Acad Radiol. 2013 Jun;20(6):731-9. doi: 10.1016/j.acra.2013.01.012.
Test sets for assessing and improving radiologic image interpretation have been used for decades and typically evaluate performance relative to gold standard interpretations by experts. To assess test sets for screening mammography, a gold standard for whether a woman should be recalled for additional workup is needed, given that interval cancers may be occult on mammography and some findings ultimately determined to be benign require additional imaging to determine if biopsy is warranted. Using experts to set a gold standard assumes little variation occurs in their interpretations, but this has not been explicitly studied in mammography.
Using digitized films from 314 screening mammography exams (n = 143 cancer cases) performed in the Breast Cancer Surveillance Consortium, we evaluated interpretive agreement among three expert radiologists who independently assessed whether each examination should be recalled, and the lesion location, finding type (mass, calcification, asymmetric density, or architectural distortion), and interpretive difficulty in the recalled images.
Agreement among the three expert pairs for recall/no recall was higher for cancer cases (mean 74.3 ± 6.5) than for noncancers (mean 62.6 ± 7.1). Complete agreement on recall, lesion location, finding type and difficulty ranged from 36.4% to 42.0% for cancer cases and from 43.9% to 65.6% for noncancer cases. Two of three experts agreed on recall and lesion location for 95.1% of cancer cases and 91.8% of noncancer cases, but all three experts agreed on only 55.2% of cancer cases and 42.1% of noncancer cases.

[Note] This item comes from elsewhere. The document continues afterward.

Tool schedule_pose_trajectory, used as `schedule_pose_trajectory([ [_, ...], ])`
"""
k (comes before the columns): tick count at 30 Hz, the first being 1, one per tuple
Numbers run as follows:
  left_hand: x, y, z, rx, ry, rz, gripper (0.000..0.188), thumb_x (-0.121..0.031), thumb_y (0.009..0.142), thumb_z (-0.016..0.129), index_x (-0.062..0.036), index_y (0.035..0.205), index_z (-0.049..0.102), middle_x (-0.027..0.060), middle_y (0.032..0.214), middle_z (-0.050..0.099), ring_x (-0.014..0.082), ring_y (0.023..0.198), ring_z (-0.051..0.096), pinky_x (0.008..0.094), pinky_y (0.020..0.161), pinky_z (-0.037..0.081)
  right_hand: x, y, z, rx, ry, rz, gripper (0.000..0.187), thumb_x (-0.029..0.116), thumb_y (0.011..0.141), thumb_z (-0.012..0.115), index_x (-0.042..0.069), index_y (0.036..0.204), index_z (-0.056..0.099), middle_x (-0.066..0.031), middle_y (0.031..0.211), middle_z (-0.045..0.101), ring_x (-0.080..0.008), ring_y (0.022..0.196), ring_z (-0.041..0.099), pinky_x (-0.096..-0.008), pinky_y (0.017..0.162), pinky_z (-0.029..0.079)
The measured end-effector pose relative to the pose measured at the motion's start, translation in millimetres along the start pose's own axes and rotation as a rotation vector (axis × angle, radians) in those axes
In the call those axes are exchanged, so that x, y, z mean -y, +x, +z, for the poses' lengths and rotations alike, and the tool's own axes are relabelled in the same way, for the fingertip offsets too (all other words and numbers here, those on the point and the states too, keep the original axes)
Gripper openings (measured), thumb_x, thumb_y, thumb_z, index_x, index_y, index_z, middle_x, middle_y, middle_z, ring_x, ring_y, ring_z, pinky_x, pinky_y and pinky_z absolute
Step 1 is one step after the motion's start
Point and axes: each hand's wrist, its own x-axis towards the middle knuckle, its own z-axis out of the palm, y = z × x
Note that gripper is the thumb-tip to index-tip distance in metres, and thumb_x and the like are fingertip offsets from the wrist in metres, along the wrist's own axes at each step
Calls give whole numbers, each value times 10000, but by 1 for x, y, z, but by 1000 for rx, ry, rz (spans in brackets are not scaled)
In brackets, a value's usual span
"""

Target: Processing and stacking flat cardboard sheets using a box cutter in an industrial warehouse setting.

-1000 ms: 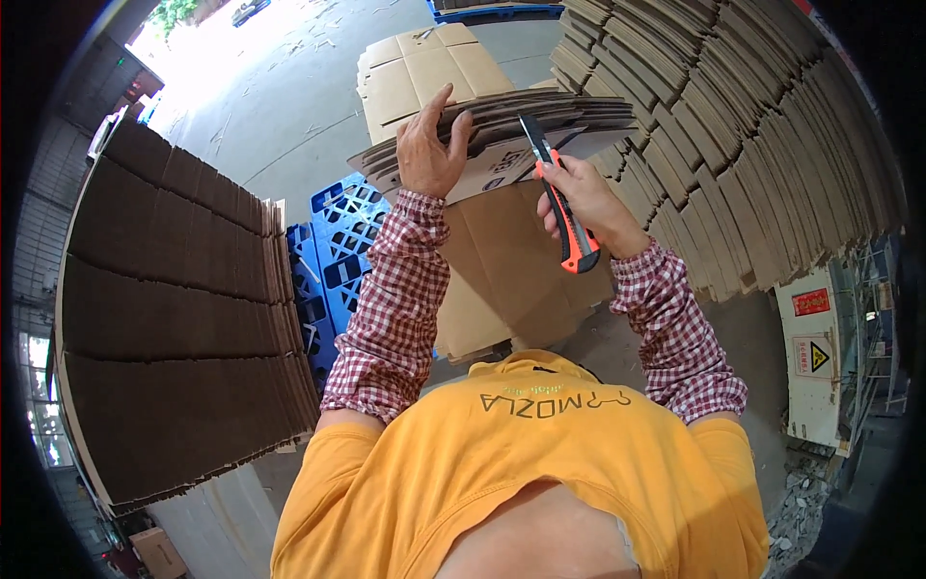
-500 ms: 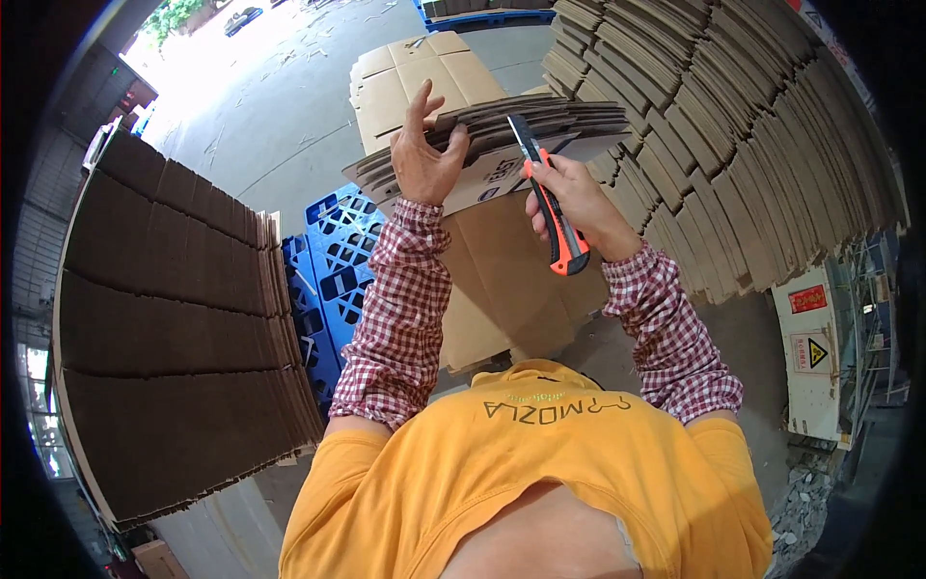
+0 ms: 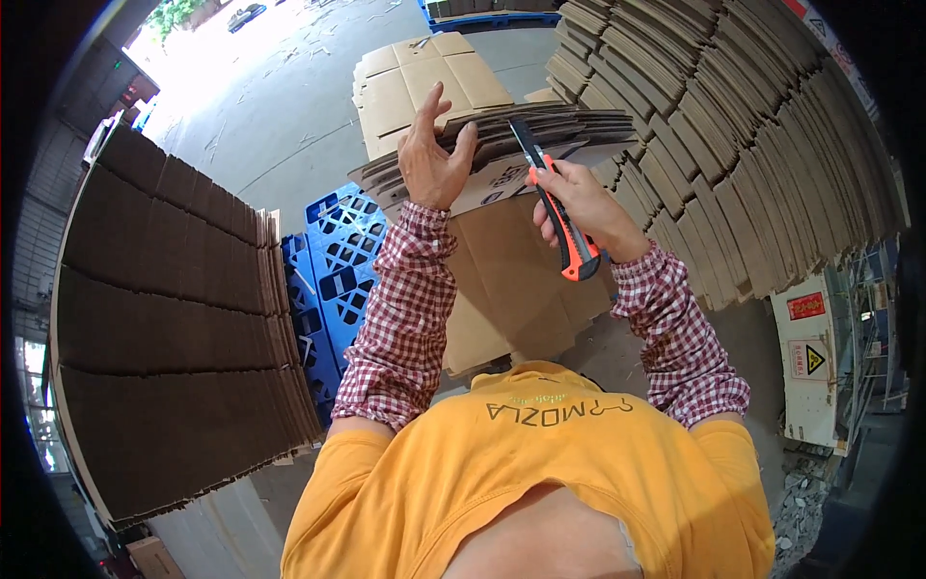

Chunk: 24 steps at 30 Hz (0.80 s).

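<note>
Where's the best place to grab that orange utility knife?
Grip the utility knife by its orange handle at the near end, coming from the right, as the right hand does. The dark blade points away toward the stacked cardboard.

A bundle of flattened cartons (image 3: 540,145) lies at twelve o'clock, the left hand (image 3: 434,159) resting on its near edge and the right hand (image 3: 579,198) just right of it, gripping a utility knife (image 3: 552,198). Plastic pallets (image 3: 333,275) stand at ten o'clock, a cardboard stack (image 3: 164,328) at nine, and stacked sheets (image 3: 752,135) at two.
</note>
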Motion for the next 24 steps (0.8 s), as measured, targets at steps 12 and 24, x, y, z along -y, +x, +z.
schedule_pose_trajectory([
  [12, -1, 11, 5, -60, 7, -145, 539, -236, 686, 613, -166, 1210, 512, 45, 1041, 621, 161, 778, 579, 342, 836, 357, -3, -5, 7, -36, -39, 22, 327, 357, 918, 454, 41, 1003, 451, -77, 631, 573, -111, 446, 555, -243, 379, 470],
  [24, 1, 16, -1, -40, 19, -57, 700, -188, 655, 589, -176, 1327, 395, 116, 1109, 603, 149, 599, 565, 311, 625, 493, -18, 9, 6, -265, 164, -277, 288, 309, 931, 454, 39, 1029, 482, -63, 660, 569, -124, 444, 559, -253, 377, 464],
])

Variability in expert interpretive is notable. A minimum of three independent experts combined with a consensus should be used for establishing any gold standard interpretation for test sets, especially for noncancer cases.

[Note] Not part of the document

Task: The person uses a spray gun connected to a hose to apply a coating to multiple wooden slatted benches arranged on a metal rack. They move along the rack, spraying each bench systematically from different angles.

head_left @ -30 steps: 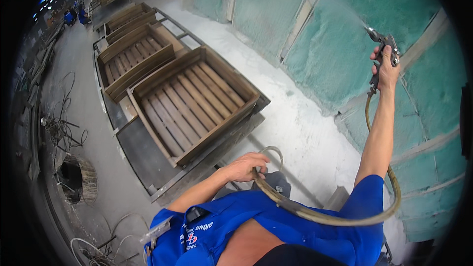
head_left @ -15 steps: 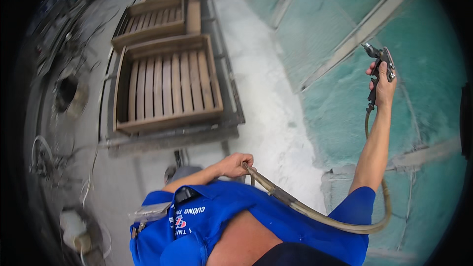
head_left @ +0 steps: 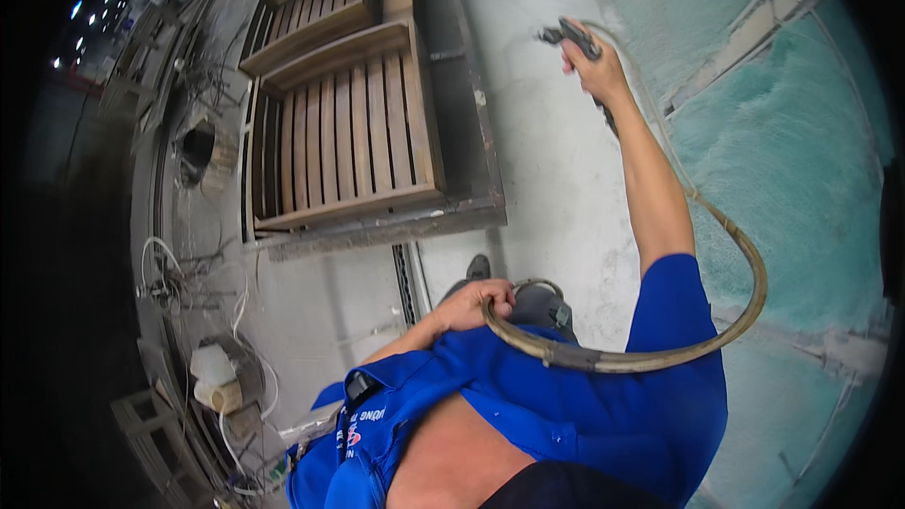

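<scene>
My right hand point(head_left: 600, 71), stretched far forward, grips a dark spray gun point(head_left: 577, 38) whose nozzle points left. A thick yellowish hose point(head_left: 751, 269) loops from the gun side round past my right arm and across my front. Near my waist my left hand point(head_left: 478, 303) is closed round that hose. Left of the gun, a brown wooden tray with a slatted bottom point(head_left: 349, 132) rests on a dark low platform point(head_left: 462, 137). Behind it sits a second slatted wooden tray point(head_left: 311, 14). Both trays are apart from my hands.
Green filter-like panels point(head_left: 782, 151) in pale frames line the right side. Pale floor point(head_left: 537, 160) lies between them and the platform. On the left are a white plastic jug point(head_left: 215, 366), loose white cables point(head_left: 240, 320) and a dark-mouthed container point(head_left: 198, 146).
The spray gun in my right hand has swung left, from before the green panels toward the trays. The hose loop has risen with it. My left hand keeps its hold on the hose.
</scene>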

评估和提高放射图像解读能力的测试集已经使用了几十年,通常是通过专家的金标准解读来评估其性能。为了评估筛查性乳房 X 线摄影的测试集,需要有一个金标准来确定女性是否需要进行额外的检查,因为在乳房 X 线上,间隔期癌症可能是隐匿的,而一些最终确定为良性的发现需要进行额外的影像学检查来确定是否需要进行活检。使用专家来设定金标准假设他们的解读很少存在差异,但这在乳房 X 线摄影中尚未得到明确研究。
我们使用了在乳腺癌监测联盟中进行的 314 例筛查性乳房 X 线摄影检查(n=143 例癌症病例)的数字化胶片,评估了三位独立评估每例检查是否需要召回的专家放射科医生之间的解读一致性,以及在召回图像中的病变位置、发现类型(肿块、钙化、不对称密度或结构扭曲)和解读难度。
对于癌症病例,三位专家之间关于召回/不召回的一致性(平均 74.3±6.5)高于非癌症病例(平均 62.6±7.1)。对于癌症病例,召回、病变位置、发现类型和难度的完全一致性范围为 36.4%至 42.0%,对于非癌症病例为 43.9%至 65.6%。三位专家中的两位对 95.1%的癌症病例和 91.8%的非癌症病例的召回和病变位置达成一致,但三位专家仅对 55.2%的癌症病例和 42.1%的非癌症病例达成一致。
专家解读的变异性是显著的。对于建立任何测试集的金标准解读,特别是对于非癌症病例,应至少使用三位独立专家并结合共识。